▶ [EXERCISE PROMPT]: The records below need retyping in full; give them again exactly.

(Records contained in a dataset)
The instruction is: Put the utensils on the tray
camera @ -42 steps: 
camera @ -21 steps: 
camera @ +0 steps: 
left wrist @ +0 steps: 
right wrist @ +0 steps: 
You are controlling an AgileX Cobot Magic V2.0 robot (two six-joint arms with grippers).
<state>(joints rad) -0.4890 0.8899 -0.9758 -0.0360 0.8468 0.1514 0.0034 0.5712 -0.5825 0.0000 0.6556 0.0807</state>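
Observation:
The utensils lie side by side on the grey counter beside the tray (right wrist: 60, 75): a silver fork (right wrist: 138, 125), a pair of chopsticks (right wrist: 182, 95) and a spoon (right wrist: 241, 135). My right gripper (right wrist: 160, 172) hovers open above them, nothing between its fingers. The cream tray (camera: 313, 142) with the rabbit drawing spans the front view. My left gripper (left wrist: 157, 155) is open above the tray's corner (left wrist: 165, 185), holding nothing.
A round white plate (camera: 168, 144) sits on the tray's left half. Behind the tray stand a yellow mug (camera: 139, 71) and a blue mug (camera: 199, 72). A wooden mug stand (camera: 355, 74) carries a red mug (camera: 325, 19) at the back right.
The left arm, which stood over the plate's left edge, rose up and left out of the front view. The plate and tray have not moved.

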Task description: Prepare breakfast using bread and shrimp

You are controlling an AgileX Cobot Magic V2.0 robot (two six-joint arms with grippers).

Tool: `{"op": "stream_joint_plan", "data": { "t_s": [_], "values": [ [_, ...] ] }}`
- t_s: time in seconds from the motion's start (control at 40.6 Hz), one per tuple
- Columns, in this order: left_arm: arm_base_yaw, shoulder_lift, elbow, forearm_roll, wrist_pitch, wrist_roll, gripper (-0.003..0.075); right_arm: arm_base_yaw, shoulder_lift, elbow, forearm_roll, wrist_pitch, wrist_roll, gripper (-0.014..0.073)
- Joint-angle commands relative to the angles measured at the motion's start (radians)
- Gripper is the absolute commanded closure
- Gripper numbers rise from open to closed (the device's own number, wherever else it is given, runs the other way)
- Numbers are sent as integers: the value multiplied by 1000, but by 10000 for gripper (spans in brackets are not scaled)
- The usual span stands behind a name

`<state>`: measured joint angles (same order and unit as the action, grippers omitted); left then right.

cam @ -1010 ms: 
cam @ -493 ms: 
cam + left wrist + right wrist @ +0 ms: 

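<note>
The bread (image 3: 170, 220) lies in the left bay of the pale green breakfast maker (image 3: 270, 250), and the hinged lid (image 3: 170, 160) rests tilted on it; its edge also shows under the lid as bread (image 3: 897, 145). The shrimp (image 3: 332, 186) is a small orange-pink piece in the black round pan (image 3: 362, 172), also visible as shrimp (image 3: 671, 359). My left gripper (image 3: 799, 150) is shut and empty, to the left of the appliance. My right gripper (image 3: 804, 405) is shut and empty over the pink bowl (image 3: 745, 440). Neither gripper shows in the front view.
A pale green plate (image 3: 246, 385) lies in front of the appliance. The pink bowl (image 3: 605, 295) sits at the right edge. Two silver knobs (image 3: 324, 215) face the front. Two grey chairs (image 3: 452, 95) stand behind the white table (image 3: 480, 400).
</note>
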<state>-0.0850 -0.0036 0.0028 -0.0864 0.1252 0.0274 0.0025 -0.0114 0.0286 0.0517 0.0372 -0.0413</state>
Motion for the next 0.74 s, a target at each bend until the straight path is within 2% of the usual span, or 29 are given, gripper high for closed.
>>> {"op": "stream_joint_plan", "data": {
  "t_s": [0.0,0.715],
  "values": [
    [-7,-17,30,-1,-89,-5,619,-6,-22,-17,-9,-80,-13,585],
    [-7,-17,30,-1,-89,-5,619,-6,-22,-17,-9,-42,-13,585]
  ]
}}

▶ [ANSWER SPACE]:
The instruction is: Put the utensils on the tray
camera @ -42 steps: 
camera @ -21 steps: 
camera @ +0 steps: 
left wrist @ +0 steps: 
right wrist @ +0 steps: 
You are controlling an AgileX Cobot Magic V2.0 robot (two six-joint arms with grippers).
<state>(joints rad) -0.4890 0.8899 -0.9758 -0.0360 0.8468 0.1514 0.0034 0.5712 -0.5825 0.0000 0.6556 0.0807</state>
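Observation:
The utensils lie side by side on the grey counter beside the tray (right wrist: 60, 75): a silver fork (right wrist: 138, 125), a pair of chopsticks (right wrist: 182, 95) and a spoon (right wrist: 241, 135). My right gripper (right wrist: 160, 172) hovers open above them, nothing between its fingers. The cream tray (camera: 313, 142) with the rabbit drawing spans the front view. My left gripper (left wrist: 157, 155) is open above the tray's corner (left wrist: 165, 185), holding nothing.
A round white plate (camera: 168, 144) sits on the tray's left half. Behind the tray stand a yellow mug (camera: 139, 71) and a blue mug (camera: 199, 72). A wooden mug stand (camera: 355, 74) carries a red mug (camera: 325, 19) at the back right.
The left arm, which stood over the plate's left edge, rose up and left out of the front view. The plate and tray have not moved.
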
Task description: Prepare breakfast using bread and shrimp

You are controlling an AgileX Cobot Magic V2.0 robot (two six-joint arms with grippers).

Tool: `{"op": "stream_joint_plan", "data": { "t_s": [_], "values": [ [_, ...] ] }}`
- t_s: time in seconds from the motion's start (control at 40.6 Hz), one per tuple
- Columns, in this order: left_arm: arm_base_yaw, shoulder_lift, elbow, forearm_roll, wrist_pitch, wrist_roll, gripper (-0.003..0.075); right_arm: arm_base_yaw, shoulder_lift, elbow, forearm_roll, wrist_pitch, wrist_roll, gripper (-0.014..0.073)
- Joint-angle commands relative to the angles measured at the motion's start (radians)
- Gripper is the absolute commanded closure
- Gripper numbers rise from open to closed (the device's own number, wherever else it is given, runs the other way)
- Numbers are sent as integers: the value multiplied by 1000, but by 10000 for gripper (spans in brackets are not scaled)
- The usual span stands behind a name

`<state>`: measured joint angles (same order and unit as the action, grippers omitted); left then right.

cam @ -1010 ms: 
cam @ -493 ms: 
cam + left wrist + right wrist @ +0 ms: 

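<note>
The bread (image 3: 170, 220) lies in the left bay of the pale green breakfast maker (image 3: 270, 250), and the hinged lid (image 3: 170, 160) rests tilted on it; its edge also shows under the lid as bread (image 3: 897, 145). The shrimp (image 3: 332, 186) is a small orange-pink piece in the black round pan (image 3: 362, 172), also visible as shrimp (image 3: 671, 359). My left gripper (image 3: 799, 150) is shut and empty, to the left of the appliance. My right gripper (image 3: 804, 405) is shut and empty over the pink bowl (image 3: 745, 440). Neither gripper shows in the front view.
A pale green plate (image 3: 246, 385) lies in front of the appliance. The pink bowl (image 3: 605, 295) sits at the right edge. Two silver knobs (image 3: 324, 215) face the front. Two grey chairs (image 3: 452, 95) stand behind the white table (image 3: 480, 400).
</note>
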<state>-0.0850 -0.0036 0.0028 -0.0864 0.1252 0.0274 0.0025 -0.0114 0.0286 0.0517 0.0372 -0.0413</state>
Motion for the next 0.74 s, a target at each bend until the straight path is within 2% of the usual span, or 29 are given, gripper high for closed.
>>> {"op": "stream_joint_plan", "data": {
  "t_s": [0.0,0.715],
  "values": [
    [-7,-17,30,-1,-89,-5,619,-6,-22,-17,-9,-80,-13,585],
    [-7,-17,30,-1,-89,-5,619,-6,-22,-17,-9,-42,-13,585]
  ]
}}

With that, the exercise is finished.